=== WORK TO COMPLETE ===
Every picture should be left out, but the lines below must be repeated exactly.

=== DATASET EXCERPT ===

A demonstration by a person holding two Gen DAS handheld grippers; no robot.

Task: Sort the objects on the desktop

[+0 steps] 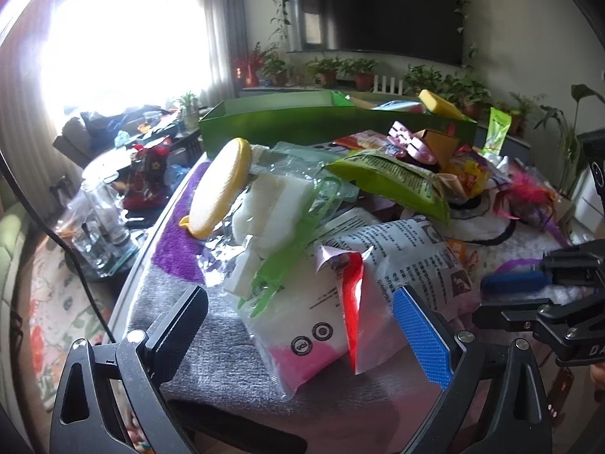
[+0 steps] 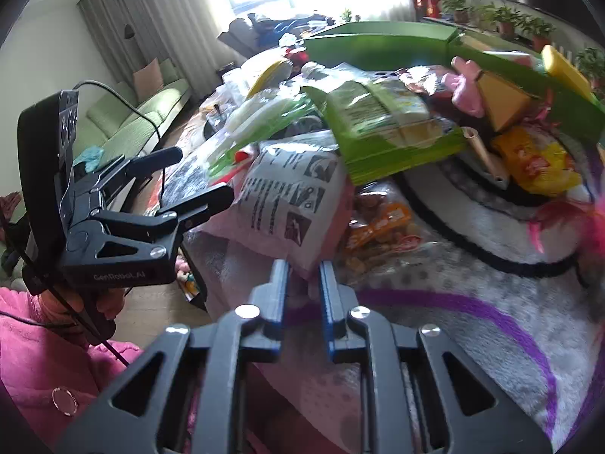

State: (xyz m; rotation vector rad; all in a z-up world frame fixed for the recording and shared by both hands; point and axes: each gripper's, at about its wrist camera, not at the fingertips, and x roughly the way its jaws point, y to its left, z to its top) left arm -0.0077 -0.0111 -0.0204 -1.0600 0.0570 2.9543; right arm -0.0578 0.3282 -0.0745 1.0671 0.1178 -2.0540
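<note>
Blue-padded fingers of the right gripper (image 2: 302, 295) stand narrowly apart with the lower corner of a white plastic packet printed with black text and pictograms (image 2: 287, 204) between them. Whether the pads actually press on that corner I cannot tell — the packet's edge hides the contact. The tool tilts steeply down toward the heap, a pose that suits nipping a thin, floppy corner rather than the bulk of the bag.

Further left, the left gripper (image 1: 302, 325) is spread as wide as it goes and holds nothing; it also angles downward, framing a clear bag with pink contents and a red stripe (image 1: 325, 325), probably ready to take the next item. A hand in a pink fleece sleeve (image 2: 45, 344) carries it.

Beyond the tools the clutter is heaped on a grey-and-purple fluffy cloth (image 1: 211, 333): a lime-green snack pouch (image 2: 385, 132) lies over the printed packet, a yellow oval lidded case (image 1: 221, 185) leans at the pile's edge, and a long green cardboard tray (image 1: 276, 121) waits behind — likely the sorting destination.
</note>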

=== FINISHED EXERCISE ===
A demonstration by a person holding two Gen DAS handheld grippers; no robot.

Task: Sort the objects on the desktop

[+0 steps] 
[+0 steps] 

State: (xyz m; rotation vector rad; all in a z-up world frame fixed for the recording and shared by both hands; point and axes: each gripper's, at about its wrist camera, not at the fingertips, and x roughly the way its jaws point, y to its left, z to its top) left arm -0.0077 -0.0111 -0.0204 -1.0600 0.0570 2.9543; right arm -0.0578 0.3282 -0.0745 1.0671 0.1178 -2.0540
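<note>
Blue-padded fingers of the right gripper (image 2: 302, 295) stand narrowly apart with the lower corner of a white plastic packet printed with black text and pictograms (image 2: 287, 204) between them. Whether the pads actually press on that corner I cannot tell — the packet's edge hides the contact. The tool tilts steeply down toward the heap, a pose that suits nipping a thin, floppy corner rather than the bulk of the bag.

Further left, the left gripper (image 1: 302, 325) is spread as wide as it goes and holds nothing; it also angles downward, framing a clear bag with pink contents and a red stripe (image 1: 325, 325), probably ready to take the next item. A hand in a pink fleece sleeve (image 2: 45, 344) carries it.

Beyond the tools the clutter is heaped on a grey-and-purple fluffy cloth (image 1: 211, 333): a lime-green snack pouch (image 2: 385, 132) lies over the printed packet, a yellow oval lidded case (image 1: 221, 185) leans at the pile's edge, and a long green cardboard tray (image 1: 276, 121) waits behind — likely the sorting destination.
</note>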

Work on the exercise is now finished.